Write out, word for word, the first line of the data below and every line after it through the one containing "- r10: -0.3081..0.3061".

== DATA SHOWN ==

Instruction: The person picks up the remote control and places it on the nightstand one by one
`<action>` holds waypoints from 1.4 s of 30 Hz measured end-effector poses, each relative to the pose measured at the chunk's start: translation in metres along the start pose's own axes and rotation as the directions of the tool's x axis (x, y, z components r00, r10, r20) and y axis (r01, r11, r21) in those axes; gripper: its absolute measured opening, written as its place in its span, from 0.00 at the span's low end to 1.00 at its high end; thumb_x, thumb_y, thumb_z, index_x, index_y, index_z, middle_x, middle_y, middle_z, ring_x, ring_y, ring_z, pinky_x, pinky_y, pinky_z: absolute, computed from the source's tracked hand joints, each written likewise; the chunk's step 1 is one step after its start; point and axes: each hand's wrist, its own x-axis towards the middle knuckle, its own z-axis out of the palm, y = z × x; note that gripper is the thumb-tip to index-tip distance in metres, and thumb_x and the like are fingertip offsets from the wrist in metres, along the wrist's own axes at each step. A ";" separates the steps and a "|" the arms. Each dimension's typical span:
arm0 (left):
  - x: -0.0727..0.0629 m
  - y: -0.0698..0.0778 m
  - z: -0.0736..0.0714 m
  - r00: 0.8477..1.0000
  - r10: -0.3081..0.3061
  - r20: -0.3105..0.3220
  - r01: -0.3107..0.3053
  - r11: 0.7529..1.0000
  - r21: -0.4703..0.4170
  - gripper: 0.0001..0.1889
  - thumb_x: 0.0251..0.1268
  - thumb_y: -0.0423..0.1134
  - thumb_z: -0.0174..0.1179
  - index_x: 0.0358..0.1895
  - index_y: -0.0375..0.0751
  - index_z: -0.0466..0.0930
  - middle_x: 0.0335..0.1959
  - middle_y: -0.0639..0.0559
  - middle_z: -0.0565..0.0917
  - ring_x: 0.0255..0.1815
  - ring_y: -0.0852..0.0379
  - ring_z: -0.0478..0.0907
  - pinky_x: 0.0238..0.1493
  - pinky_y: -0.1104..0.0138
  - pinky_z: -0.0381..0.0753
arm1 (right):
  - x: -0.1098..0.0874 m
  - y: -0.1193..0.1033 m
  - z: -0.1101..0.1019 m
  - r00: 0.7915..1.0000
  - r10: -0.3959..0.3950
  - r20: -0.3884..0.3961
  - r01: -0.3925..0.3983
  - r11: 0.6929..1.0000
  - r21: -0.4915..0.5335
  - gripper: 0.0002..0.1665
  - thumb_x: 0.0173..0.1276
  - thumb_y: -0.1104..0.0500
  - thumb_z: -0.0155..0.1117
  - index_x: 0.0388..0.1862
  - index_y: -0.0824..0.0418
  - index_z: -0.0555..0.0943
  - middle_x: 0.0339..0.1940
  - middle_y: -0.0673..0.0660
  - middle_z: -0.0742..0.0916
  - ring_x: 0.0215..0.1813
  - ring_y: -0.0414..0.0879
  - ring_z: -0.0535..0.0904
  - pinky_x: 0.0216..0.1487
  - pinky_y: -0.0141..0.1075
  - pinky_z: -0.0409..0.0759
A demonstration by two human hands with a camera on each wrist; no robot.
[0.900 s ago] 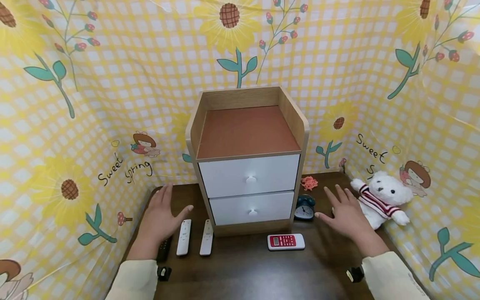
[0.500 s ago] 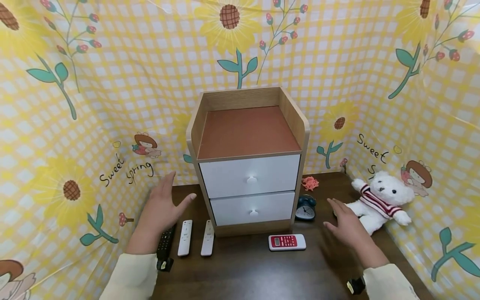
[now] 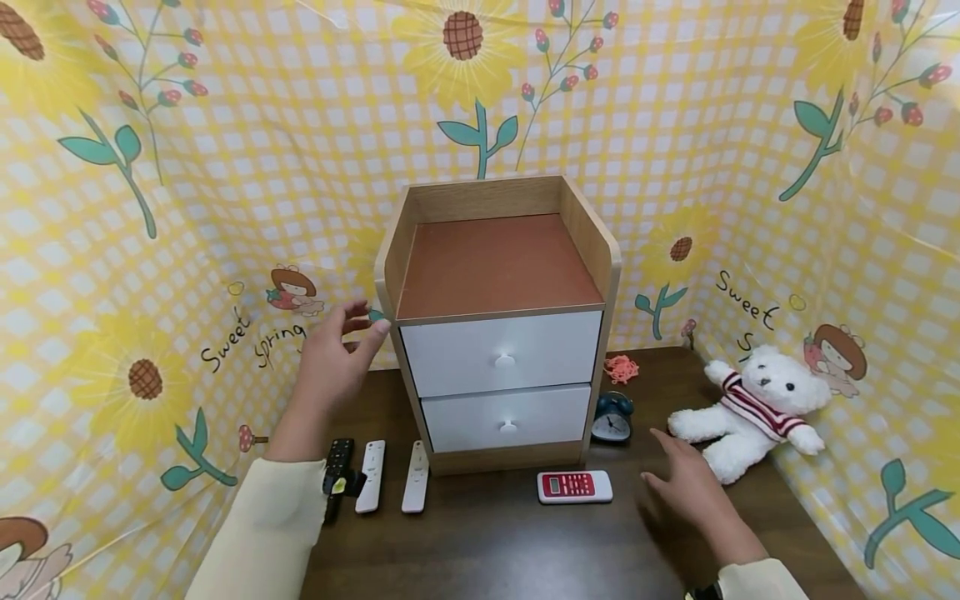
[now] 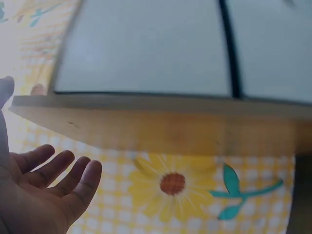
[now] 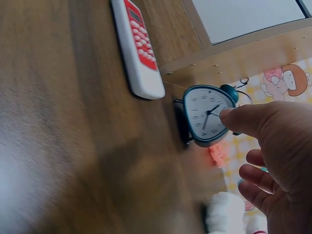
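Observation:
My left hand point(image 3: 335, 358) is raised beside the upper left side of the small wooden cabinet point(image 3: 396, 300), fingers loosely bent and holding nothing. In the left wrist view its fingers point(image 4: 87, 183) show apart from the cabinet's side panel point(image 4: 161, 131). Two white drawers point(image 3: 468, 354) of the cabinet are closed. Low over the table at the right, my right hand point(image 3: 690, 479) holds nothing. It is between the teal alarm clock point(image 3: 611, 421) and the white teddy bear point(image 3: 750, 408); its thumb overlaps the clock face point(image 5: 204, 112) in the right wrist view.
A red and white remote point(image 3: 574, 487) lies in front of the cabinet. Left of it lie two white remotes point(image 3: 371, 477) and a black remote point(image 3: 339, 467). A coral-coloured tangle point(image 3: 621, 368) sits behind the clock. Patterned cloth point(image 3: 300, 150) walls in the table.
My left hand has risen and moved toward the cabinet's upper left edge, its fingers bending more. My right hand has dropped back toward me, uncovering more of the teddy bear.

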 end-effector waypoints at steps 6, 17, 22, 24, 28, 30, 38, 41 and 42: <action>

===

→ **ANSWER AREA**:
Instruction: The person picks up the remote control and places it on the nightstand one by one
`<action>` holds waypoints from 1.4 s of 30 Hz measured end-effector poses, each relative to the pose measured at the chunk's start: translation in metres along the start pose's own axes and rotation as the directions of the tool's x axis (x, y, z components r00, r10, r20) and y axis (r01, r11, r21) in those axes; gripper: its absolute measured opening, written as its place in its span, from 0.00 at the span's low end to 1.00 at its high end; thumb_x, thumb_y, thumb_z, index_x, index_y, index_z, middle_x, middle_y, middle_z, ring_x, ring_y, ring_z, pinky_x, pinky_y, pinky_z: absolute, computed from the source's tracked hand joints, each written likewise; the chunk's step 1 is one step after its start; point and axes: each hand's wrist, its own x-axis towards the middle knuckle, its own z-axis out of the palm, y = z × x; note that gripper is the thumb-tip to index-tip distance in metres, and thumb_x and the like are fingertip offsets from the wrist in metres, along the wrist's own axes at each step. A ";" separates the steps and a "|" the arms. Each dimension's typical span:
arm0 (left):
  - x: -0.0727..0.0629 m
  - y: -0.0698..0.0778 m
  - z: -0.0736..0.0714 m
  - r00: 0.8477..1.0000
  - r10: -0.3081..0.3061

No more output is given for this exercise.